Relación de humildad, porque ellos nos hablan también de los libros ausentes y queridos que pertenecen a bibliotecas públicas donde hemos estado horas leyendo y releyendo esas páginas que de algún modo no podemos llevar a nuestros estantes.

Es necesario siempre subrayar aquellos volúmenes que presentan para cada uno un tono especial. Por su fecha, por ejemplo. Tengo la Historia de Belgrano, de B. Mitre, de 1896, y la Historia de San Martín, de 1890. O las Meditaciones del Quijote, de Ortega, de su primera edición en 1914. No es algo para quedar de boca abierta, pero a uno lo alegra.

Aunque están también esos libros que por su rostro inusual nos convocan a quererlos de otra manera. Por ejemplo, el catálogo de una muestra sobre Borges en el Palazzo Barberini, Roma, editado por Franco Maria Ricci. O las Rimas de Michelangelo Buonarroti, o Póemes, de Enrique Molina, en edición bilingüe.
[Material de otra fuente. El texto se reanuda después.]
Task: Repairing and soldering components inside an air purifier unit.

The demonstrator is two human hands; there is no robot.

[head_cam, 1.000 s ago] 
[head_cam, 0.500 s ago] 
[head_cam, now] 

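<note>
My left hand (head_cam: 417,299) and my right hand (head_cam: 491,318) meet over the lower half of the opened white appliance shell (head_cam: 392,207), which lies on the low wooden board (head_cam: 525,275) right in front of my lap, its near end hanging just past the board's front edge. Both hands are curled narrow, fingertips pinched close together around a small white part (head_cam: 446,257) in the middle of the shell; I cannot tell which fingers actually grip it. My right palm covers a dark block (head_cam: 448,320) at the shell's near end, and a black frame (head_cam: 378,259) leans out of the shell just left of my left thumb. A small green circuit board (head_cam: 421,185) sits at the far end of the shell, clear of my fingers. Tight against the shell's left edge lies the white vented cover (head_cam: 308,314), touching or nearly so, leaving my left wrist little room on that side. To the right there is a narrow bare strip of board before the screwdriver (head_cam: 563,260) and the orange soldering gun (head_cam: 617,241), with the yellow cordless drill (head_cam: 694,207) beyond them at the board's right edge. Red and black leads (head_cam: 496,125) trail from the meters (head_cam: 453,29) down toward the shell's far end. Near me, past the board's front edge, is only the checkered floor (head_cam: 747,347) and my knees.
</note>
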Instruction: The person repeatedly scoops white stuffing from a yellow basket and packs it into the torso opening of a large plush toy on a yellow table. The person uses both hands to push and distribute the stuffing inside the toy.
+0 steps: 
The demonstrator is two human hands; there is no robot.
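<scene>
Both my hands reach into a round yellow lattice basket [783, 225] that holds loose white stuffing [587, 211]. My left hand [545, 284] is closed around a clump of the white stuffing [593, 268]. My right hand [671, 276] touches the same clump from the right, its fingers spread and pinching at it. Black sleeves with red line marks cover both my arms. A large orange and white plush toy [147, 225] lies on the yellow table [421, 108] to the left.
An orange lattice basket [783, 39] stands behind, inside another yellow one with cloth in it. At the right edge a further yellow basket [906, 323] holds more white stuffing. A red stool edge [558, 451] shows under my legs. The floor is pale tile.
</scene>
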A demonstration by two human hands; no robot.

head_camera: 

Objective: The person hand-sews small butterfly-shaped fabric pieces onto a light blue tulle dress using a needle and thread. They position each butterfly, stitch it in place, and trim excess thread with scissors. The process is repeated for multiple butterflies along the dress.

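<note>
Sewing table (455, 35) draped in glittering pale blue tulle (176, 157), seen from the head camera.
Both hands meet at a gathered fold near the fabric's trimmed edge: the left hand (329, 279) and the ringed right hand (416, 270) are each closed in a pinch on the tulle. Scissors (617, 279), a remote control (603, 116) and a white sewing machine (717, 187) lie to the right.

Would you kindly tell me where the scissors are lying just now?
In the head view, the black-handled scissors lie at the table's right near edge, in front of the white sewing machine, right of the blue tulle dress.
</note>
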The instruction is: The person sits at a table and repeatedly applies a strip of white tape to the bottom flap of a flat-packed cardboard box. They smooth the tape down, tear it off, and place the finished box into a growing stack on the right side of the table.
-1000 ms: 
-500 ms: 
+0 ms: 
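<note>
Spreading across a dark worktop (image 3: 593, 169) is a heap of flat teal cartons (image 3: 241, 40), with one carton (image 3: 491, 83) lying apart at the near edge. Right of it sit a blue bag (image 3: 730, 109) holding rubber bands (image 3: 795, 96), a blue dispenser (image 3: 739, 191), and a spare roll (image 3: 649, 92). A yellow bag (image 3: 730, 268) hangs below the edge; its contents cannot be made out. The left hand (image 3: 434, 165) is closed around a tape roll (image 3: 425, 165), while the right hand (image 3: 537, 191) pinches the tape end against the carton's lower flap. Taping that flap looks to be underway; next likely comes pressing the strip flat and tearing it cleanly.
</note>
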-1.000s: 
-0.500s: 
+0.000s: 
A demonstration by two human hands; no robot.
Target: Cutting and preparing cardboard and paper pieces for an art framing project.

O regalos muy preciados como la Refutation of Logic Nyâyâ, y On Voidness, ambos de Nâgârjuna, ambos en traducción directa al inglés de fuentes sánscritas y tibetanas.

La lista, obviamente, es amplia, porque todos habemos libros a los que consideramos de algún modo nuestros incunables, nuestros imprescindibles.

Todos podemos decir que no usamos la biblioteca que tenemos, somos ella.

Porque nuestros libros son el espejo, los siete rostros que se dice tiene el sol, los sistemas montañosos y los abismos, las cumbres y los valles plácidos y ubérrimos donde alguna vez anduvimos, donde siempre caminamos, donde mañana estaremos.